▸ **Work to complete**
Give back every line of the material exactly, as it appears below.

● ● ● ● ● ● ●

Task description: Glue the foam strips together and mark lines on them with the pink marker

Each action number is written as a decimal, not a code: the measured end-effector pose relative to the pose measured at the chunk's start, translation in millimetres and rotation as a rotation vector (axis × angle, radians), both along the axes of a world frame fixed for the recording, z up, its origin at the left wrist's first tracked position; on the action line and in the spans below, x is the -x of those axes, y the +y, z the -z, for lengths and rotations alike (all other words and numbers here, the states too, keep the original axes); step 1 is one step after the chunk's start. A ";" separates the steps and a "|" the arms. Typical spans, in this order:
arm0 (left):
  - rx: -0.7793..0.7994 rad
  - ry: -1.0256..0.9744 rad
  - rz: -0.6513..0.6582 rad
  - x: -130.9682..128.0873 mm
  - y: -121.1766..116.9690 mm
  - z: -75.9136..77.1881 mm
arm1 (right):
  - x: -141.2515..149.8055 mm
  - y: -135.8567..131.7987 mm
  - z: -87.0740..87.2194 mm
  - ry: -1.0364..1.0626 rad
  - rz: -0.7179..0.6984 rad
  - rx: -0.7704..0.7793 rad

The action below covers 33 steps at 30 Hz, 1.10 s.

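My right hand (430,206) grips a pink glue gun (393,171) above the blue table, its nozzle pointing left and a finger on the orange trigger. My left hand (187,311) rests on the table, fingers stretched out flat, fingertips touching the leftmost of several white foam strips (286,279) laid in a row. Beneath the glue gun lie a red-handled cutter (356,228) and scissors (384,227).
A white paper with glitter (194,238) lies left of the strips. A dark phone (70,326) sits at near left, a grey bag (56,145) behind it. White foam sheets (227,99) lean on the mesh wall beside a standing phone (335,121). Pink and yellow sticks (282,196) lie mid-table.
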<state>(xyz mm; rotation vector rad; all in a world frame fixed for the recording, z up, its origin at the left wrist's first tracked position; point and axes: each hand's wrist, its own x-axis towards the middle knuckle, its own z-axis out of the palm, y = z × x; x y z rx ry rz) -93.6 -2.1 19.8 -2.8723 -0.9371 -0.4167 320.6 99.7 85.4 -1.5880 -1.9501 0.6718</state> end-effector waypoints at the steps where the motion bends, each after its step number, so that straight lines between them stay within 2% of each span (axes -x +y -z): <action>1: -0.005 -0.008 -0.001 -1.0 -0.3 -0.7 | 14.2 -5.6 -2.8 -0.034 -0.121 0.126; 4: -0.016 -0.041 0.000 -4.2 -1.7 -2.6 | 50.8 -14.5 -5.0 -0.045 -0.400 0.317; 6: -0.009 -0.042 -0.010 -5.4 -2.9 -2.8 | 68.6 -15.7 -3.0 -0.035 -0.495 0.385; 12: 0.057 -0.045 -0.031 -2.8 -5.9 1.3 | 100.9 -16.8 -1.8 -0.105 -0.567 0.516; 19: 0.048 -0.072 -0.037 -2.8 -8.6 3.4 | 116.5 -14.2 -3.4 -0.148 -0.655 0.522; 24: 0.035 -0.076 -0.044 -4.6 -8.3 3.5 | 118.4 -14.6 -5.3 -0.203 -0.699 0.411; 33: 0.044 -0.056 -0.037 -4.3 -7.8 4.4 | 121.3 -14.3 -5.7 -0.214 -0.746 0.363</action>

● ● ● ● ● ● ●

▸ **Response to this exercise**
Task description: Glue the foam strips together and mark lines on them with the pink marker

Each action number is written as a decimal, not a code: the measured end-effector pose relative to the pose measured at the chunk's start, translation in millimetres and rotation as a rotation vector (axis × angle, radians), both along the axes of a world frame fixed for the recording, z up, its origin at the left wrist's first tracked position; on the action line and in the spans below, x is the -x of those axes, y the +y, z the -z, for lengths and rotations alike (all other words and numbers here, the states too, keep the original axes); step 1 is one step after the chunk's start. A ";" separates the steps and a "|" the arms. Typical spans, in this order:
arm0 (left):
  - rx: -0.7793..0.7994 rad
  - ry: -1.0256..0.9744 rad
  - rz: -0.6513..0.6582 rad
  - x: -130.9682..128.0873 mm
  - y: -121.1766..116.9690 mm
  - z: -75.9136..77.1881 mm
arm1 (right):
  - x: -141.2515..149.8055 mm
  - y: -135.8567..131.7987 mm
  - z: -87.0740..87.2194 mm
  - ry: -1.0364..1.0626 rad
  - rz: -0.7179..0.6984 rad
  - rx: -0.7704..0.7793 rad

The action below covers 33 steps at 30 Hz, 1.10 s.

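My right hand (430,206) grips a pink glue gun (393,171) above the blue table, its nozzle pointing left and a finger on the orange trigger. My left hand (187,311) rests on the table, fingers stretched out flat, fingertips touching the leftmost of several white foam strips (286,279) laid in a row. Beneath the glue gun lie a red-handled cutter (356,228) and scissors (384,227).
A white paper with glitter (194,238) lies left of the strips. A dark phone (70,326) sits at near left, a grey bag (56,145) behind it. White foam sheets (227,99) lean on the mesh wall beside a standing phone (335,121). Pink and yellow sticks (282,196) lie mid-table.
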<state>(xyz mm; rotation vector rad; all in a world frame fixed for the recording, z up, its origin at the left wrist's first tracked position; point and axes: each hand's wrist, its own x-axis towards the middle knuckle, its own z-axis out of the palm, y = z × x; x y z rx ry rz) -93.6 -2.1 19.8 -2.8723 -0.9371 -0.4167 320.6 99.7 85.4 -1.5880 -1.9501 0.6718</state> end-effector waypoints at the steps where the motion bends, each after its step number, so that straight lines between them stay within 2% of each span (axes -x +y -z): <action>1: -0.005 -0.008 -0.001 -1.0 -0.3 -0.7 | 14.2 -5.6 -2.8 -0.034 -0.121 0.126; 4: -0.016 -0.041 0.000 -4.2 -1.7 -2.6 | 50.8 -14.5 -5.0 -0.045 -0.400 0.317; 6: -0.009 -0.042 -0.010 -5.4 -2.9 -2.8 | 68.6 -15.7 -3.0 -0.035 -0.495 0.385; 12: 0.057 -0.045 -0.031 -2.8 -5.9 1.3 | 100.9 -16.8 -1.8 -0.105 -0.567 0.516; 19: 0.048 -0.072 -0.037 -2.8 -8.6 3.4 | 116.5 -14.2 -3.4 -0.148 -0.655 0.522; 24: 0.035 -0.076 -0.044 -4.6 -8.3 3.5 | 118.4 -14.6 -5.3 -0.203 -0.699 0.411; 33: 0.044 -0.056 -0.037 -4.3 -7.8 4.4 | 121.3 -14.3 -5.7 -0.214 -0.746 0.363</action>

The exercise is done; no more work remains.